Hamlet is a character who is shown to be remarkably sensitive compared to the other characters around him. This is hardly surprising when we remember what he has endured in recent months with the death of his father, and the usurping of the crown that should be rightfully his by his uncle, followed by Claudius' marriage to Hamlet's mother. This experience is something that makes him incredibly introspective, far more than all other characters, and also makes him ask deep, philosophical questions about the meaning and value of life. Note for example how Hamlet refers to his life in his first soliloquy in Act I scene 2:
How weary, stale, flat and unprofitable
Seem to me all the uses of this world!
Fie on't, ah fie, fie! 'Tis an unweeded garden
That grows to seed; things rank and gross in nature
Possess it merely.
Note the metaphor of the "unweeded garden" that Hamlet uses to describe his view of the world. Again and again in his soliloquies Hamet shows a level of sensitivity and introspection that clearly separate him from other characters.

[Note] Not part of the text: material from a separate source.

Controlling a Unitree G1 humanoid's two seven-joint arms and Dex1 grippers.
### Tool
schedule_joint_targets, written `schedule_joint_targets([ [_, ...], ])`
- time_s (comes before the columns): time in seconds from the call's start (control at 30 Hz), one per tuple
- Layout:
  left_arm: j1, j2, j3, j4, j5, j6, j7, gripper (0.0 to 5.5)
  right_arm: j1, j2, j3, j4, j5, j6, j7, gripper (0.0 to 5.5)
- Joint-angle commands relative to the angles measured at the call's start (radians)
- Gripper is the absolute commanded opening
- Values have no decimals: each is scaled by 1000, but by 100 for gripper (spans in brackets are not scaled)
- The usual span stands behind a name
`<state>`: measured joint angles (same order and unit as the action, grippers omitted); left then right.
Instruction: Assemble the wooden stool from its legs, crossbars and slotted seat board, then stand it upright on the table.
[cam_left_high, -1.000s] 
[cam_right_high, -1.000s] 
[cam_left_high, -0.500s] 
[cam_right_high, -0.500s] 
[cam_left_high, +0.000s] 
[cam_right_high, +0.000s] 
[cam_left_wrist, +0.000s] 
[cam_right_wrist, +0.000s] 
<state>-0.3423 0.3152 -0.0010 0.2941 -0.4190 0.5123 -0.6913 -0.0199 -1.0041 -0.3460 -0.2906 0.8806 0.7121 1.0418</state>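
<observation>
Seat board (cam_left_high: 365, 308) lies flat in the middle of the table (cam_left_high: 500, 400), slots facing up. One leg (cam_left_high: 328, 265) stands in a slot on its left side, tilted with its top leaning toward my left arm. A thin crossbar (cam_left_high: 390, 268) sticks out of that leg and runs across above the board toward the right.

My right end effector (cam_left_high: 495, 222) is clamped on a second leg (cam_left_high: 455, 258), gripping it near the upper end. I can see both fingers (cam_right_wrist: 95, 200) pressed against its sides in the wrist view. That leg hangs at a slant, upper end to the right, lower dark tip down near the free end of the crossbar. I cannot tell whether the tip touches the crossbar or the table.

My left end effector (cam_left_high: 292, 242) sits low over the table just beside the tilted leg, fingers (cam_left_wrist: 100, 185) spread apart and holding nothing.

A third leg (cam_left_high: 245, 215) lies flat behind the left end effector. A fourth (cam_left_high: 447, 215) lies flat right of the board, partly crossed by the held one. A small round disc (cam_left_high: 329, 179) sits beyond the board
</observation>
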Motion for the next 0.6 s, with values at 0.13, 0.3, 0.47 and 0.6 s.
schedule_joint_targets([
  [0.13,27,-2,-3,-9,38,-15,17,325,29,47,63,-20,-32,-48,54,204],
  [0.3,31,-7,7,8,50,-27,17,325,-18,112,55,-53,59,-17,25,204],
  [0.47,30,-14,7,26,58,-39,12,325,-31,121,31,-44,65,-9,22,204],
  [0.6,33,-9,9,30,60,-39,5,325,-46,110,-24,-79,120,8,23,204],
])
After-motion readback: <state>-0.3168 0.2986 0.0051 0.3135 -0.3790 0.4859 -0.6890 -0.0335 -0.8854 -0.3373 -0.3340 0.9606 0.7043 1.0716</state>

In his famous "To be or not to be" speech we can see him debating the merits of life against death, for example, and we leave the play with the impression of a very intellectual individual trying desperately to make sense of the world that seems to be conspiring against him in so many ways. This is of course compounded by the way in which every character who he thought he could trust betrays him in some way, except for Horatio.